In reply to a post by smouty:

Ideally use unbound for DNS if you can. It uses the authoritative servers only so DNS requests are distributed.

Unbound will recursively query all servers from the authoritative servers upwards, and all stamped with your IP address. It's not "private" in the slightest.

In reply to a post by Oliver341:

In reply to a post by smouty:

Ideally use unbound for DNS if you can. It uses the authoritative servers only so DNS requests are distributed.

Unbound will recursively query all servers from the authoritative servers upwards, and all stamped with your IP address. It's not "private" in the slightest.

It isn't private and it was never mentioned but at least all your DNS requests are not going to one place. Once queried, the request is served from cache.

I don't think there is a 'magic bullet' for total security yet so choose the best option for you.

Edited by smouty (Sun 12-Sep-21 07:56:24)

In reply to a post by smouty:

It isn't private and it was never mentioned but at least all your DNS requests are not going to one place.

How is that a good thing? Rather than your IP address going to one place for DNS queries, it is sent all over the internet.

In reply to a post by Oliver341:

In reply to a post by smouty:

It isn't private and it was never mentioned but at least all your DNS requests are not going to one place.
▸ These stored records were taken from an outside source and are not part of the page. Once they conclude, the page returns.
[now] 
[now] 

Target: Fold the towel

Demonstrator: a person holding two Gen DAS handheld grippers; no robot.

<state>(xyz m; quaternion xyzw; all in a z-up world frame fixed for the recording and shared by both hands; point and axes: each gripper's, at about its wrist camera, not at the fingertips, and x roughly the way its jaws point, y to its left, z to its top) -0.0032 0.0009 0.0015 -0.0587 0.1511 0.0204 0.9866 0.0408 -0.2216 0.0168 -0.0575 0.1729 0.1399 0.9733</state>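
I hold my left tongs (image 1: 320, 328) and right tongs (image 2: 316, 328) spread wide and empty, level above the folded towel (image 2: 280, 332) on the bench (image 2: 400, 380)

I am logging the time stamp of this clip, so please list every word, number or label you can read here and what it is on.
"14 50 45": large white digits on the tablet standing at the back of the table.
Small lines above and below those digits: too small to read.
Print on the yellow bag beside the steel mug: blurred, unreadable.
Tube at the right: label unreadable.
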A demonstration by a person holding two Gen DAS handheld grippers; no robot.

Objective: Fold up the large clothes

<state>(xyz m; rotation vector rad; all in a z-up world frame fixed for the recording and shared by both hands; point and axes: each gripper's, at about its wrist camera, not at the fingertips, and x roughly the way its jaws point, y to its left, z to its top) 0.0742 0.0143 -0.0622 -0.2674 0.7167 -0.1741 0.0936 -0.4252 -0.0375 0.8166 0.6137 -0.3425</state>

How is that a good thing? Rather than your IP address going to one place for DNS queries, it is sent all over the internet.

A centralised DNS provider will have a record of every DNS lookup you have made which may be an issue unless you implicitly trust them not to keep/sell/pass on etc.

In reply to a post by smouty:

A centralised DNS provider will have a record of every DNS lookup you have made which may be an issue unless you implicitly trust them not to keep/sell/pass on etc.

Yes you have choice of which DNS provider you use and you can review their privacy policy, ascertain your trust in them, etc.

Whereas with Unbound you are sending queries all over the place with your IP address with no knowledge of the various servers' data collection and sharing policies.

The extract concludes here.